> Task requirements
A verbatim copy of the data is wanted, minus any picture in it.

> Given data
————

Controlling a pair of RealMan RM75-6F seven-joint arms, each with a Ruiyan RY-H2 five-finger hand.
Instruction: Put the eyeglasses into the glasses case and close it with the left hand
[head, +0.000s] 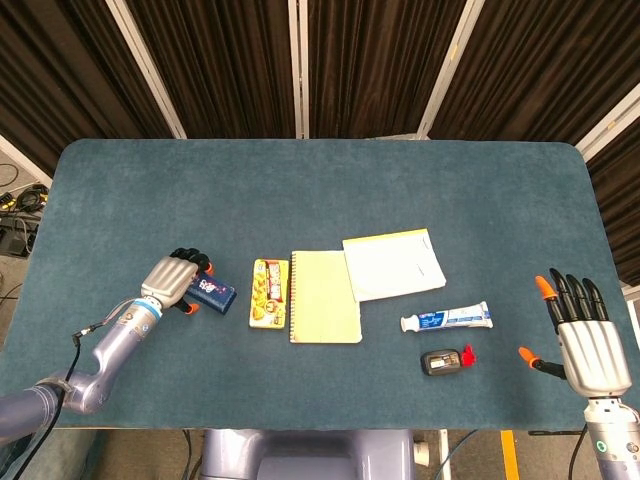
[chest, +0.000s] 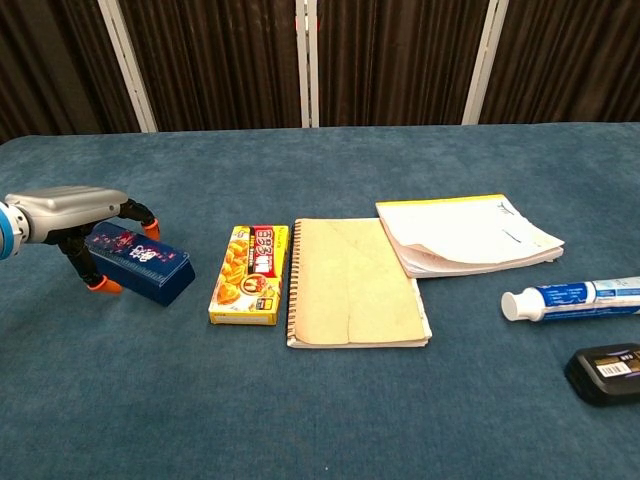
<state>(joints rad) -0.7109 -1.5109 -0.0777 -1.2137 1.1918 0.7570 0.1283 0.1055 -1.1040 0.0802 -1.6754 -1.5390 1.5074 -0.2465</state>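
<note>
Early stage. Left hand has its fingers wrapped on the blue glasses case near the bench's left edge, case closed. No eyeglasses visible anywhere. Right hand idle, fingers spread, at the right front corner. Opening, loading and closing all remain.
</note>
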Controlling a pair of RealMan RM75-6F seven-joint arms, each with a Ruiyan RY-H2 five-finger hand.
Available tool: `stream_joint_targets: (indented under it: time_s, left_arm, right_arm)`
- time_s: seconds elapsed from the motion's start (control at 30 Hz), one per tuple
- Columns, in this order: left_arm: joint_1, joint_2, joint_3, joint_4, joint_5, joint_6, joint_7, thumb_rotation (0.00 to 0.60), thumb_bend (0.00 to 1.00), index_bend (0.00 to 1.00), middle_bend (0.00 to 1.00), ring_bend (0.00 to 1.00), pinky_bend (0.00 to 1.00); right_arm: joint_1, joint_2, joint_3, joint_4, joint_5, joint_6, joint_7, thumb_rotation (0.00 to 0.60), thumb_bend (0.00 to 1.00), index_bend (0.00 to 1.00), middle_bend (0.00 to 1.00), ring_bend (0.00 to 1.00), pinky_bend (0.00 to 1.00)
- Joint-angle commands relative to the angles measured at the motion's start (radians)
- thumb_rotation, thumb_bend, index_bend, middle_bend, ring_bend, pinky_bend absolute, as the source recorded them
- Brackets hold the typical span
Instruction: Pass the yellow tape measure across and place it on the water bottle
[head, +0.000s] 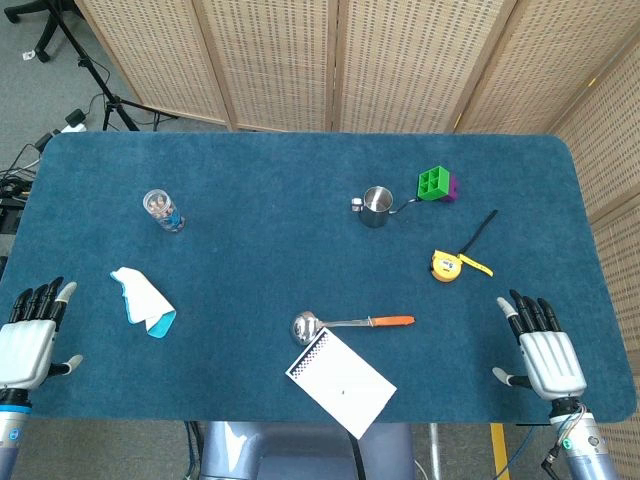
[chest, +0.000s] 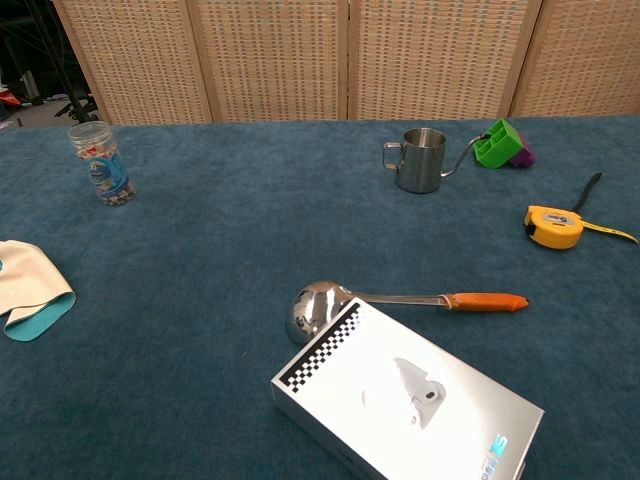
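the work surface is a table (head: 300, 200) covered in dark blue short-pile felt, backed by woven wicker screen panels (head: 400, 60). the right hand (head: 545, 350) lies flat near the right front edge, palm down, fingers apart, holding nothing; the left hand (head: 30, 335) lies the same way at the left front edge, also empty. neither hand shows in the chest view. the yellow tape measure (head: 447, 265) sits on the felt just ahead of the right hand, a compact rounded hard case with a short length of yellow blade pulled out to one side and a black wrist strap (head: 482, 230) trailing away behind it. the step in hand appears to be the first reach and grasp by the right hand. recommended practice: approach from above, close thumb and fingers across the flat sides of the case, and keep clear of the loose blade and strap, which could snag or tilt the case. the water bottle (head: 163, 211) stands upright well apart on the far left, a clear cylinder with a printed label and a small flat top, so the final placement likely needs a centred, level release. between them lie a steel ladle (head: 345, 323) with an orange handle, a glossy white box (head: 340, 382), a steel pitcher (head: 376, 206), a green block (head: 436, 184) and a folded cloth (head: 143, 301).
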Motion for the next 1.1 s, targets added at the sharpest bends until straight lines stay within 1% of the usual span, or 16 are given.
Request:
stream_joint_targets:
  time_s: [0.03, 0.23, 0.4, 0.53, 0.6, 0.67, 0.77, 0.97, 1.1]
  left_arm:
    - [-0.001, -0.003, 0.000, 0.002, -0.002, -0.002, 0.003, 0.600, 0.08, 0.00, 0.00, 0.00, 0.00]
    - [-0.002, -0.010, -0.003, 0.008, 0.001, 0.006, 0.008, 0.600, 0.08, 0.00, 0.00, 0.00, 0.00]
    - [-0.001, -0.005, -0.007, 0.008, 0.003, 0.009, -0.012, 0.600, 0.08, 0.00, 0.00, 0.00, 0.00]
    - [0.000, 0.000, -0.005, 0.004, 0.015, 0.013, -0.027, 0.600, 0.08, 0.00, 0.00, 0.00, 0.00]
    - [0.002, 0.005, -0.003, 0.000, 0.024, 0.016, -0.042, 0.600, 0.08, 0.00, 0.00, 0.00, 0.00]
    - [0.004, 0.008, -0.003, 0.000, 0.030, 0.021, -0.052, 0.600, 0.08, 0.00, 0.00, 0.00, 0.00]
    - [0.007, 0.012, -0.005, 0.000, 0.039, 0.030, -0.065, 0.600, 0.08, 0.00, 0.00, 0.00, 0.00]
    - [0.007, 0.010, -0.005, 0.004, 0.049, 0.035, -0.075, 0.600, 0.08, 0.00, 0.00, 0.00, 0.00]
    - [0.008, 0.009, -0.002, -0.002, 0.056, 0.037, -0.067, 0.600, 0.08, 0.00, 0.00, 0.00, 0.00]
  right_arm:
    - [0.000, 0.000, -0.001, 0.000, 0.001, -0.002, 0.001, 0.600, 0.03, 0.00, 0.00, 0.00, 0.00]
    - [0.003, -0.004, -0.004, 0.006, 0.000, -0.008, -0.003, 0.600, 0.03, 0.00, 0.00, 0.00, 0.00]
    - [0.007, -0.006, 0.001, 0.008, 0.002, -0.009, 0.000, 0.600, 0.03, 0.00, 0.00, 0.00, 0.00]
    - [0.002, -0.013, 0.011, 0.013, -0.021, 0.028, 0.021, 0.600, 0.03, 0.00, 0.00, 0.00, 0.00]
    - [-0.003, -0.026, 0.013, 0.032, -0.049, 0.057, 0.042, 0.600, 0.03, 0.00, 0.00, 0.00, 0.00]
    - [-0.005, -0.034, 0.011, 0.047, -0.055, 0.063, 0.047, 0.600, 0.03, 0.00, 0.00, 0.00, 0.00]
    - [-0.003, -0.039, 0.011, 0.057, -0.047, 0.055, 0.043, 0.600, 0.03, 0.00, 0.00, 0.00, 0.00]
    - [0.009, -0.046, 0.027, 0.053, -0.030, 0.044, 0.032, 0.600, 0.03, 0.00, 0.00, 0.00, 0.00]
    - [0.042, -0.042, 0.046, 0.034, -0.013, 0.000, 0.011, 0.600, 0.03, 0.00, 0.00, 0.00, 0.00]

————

> Solution for this task
Controlling a pair of RealMan RM75-6F seven-joint arms, each with a Ruiyan RY-H2 five-finger hand.
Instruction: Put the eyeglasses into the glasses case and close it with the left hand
[head, +0.000s] 
[chest, +0.000s] 
<state>(joints rad) -0.7109 -1.5109 -0.0777 -1.2137 1.1918 0.7570 0.1283 0.1055 -1.1040 0.0802 -1.6754 -1.5390 1.5074 -0.2465</state>
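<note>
Early stage. Left hand has its fingers wrapped on the blue glasses case near the bench's left edge, case closed. No eyeglasses visible anywhere. Right hand idle, fingers spread, at the right front corner. Opening, loading and closing all remain.
</note>
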Controlling a pair of RealMan RM75-6F seven-joint arms, each with a Ruiyan RY-H2 five-finger hand.
Available tool: `stream_joint_targets: (indented under it: time_s, left_arm, right_arm)`
- time_s: seconds elapsed from the motion's start (control at 30 Hz), one per tuple
- Columns, in this order: left_arm: joint_1, joint_2, joint_3, joint_4, joint_5, joint_6, joint_7, thumb_rotation (0.00 to 0.60), thumb_bend (0.00 to 1.00), index_bend (0.00 to 1.00), middle_bend (0.00 to 1.00), ring_bend (0.00 to 1.00), pinky_bend (0.00 to 1.00); right_arm: joint_1, joint_2, joint_3, joint_4, joint_5, joint_6, joint_7, thumb_rotation (0.00 to 0.60), thumb_bend (0.00 to 1.00), index_bend (0.00 to 1.00), middle_bend (0.00 to 1.00), ring_bend (0.00 to 1.00), pinky_bend (0.00 to 1.00)
- Joint-angle commands relative to the angles measured at the motion's start (radians)
- thumb_rotation, thumb_bend, index_bend, middle_bend, ring_bend, pinky_bend absolute, as the source recorded them
- Brackets hold the typical span
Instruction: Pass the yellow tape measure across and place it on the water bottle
[head, +0.000s] 
[chest, +0.000s] 
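the work surface is a table (head: 300, 200) covered in dark blue short-pile felt, backed by woven wicker screen panels (head: 400, 60). the right hand (head: 545, 350) lies flat near the right front edge, palm down, fingers apart, holding nothing; the left hand (head: 30, 335) lies the same way at the left front edge, also empty. neither hand shows in the chest view. the yellow tape measure (head: 447, 265) sits on the felt just ahead of the right hand, a compact rounded hard case with a short length of yellow blade pulled out to one side and a black wrist strap (head: 482, 230) trailing away behind it. the step in hand appears to be the first reach and grasp by the right hand. recommended practice: approach from above, close thumb and fingers across the flat sides of the case, and keep clear of the loose blade and strap, which could snag or tilt the case. the water bottle (head: 163, 211) stands upright well apart on the far left, a clear cylinder with a printed label and a small flat top, so the final placement likely needs a centred, level release. between them lie a steel ladle (head: 345, 323) with an orange handle, a glossy white box (head: 340, 382), a steel pitcher (head: 376, 206), a green block (head: 436, 184) and a folded cloth (head: 143, 301).
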Motion for the next 1.1 s, targets added at the sharpest bends until straight lines stay within 1% of the usual span, or 16 are given.
Request:
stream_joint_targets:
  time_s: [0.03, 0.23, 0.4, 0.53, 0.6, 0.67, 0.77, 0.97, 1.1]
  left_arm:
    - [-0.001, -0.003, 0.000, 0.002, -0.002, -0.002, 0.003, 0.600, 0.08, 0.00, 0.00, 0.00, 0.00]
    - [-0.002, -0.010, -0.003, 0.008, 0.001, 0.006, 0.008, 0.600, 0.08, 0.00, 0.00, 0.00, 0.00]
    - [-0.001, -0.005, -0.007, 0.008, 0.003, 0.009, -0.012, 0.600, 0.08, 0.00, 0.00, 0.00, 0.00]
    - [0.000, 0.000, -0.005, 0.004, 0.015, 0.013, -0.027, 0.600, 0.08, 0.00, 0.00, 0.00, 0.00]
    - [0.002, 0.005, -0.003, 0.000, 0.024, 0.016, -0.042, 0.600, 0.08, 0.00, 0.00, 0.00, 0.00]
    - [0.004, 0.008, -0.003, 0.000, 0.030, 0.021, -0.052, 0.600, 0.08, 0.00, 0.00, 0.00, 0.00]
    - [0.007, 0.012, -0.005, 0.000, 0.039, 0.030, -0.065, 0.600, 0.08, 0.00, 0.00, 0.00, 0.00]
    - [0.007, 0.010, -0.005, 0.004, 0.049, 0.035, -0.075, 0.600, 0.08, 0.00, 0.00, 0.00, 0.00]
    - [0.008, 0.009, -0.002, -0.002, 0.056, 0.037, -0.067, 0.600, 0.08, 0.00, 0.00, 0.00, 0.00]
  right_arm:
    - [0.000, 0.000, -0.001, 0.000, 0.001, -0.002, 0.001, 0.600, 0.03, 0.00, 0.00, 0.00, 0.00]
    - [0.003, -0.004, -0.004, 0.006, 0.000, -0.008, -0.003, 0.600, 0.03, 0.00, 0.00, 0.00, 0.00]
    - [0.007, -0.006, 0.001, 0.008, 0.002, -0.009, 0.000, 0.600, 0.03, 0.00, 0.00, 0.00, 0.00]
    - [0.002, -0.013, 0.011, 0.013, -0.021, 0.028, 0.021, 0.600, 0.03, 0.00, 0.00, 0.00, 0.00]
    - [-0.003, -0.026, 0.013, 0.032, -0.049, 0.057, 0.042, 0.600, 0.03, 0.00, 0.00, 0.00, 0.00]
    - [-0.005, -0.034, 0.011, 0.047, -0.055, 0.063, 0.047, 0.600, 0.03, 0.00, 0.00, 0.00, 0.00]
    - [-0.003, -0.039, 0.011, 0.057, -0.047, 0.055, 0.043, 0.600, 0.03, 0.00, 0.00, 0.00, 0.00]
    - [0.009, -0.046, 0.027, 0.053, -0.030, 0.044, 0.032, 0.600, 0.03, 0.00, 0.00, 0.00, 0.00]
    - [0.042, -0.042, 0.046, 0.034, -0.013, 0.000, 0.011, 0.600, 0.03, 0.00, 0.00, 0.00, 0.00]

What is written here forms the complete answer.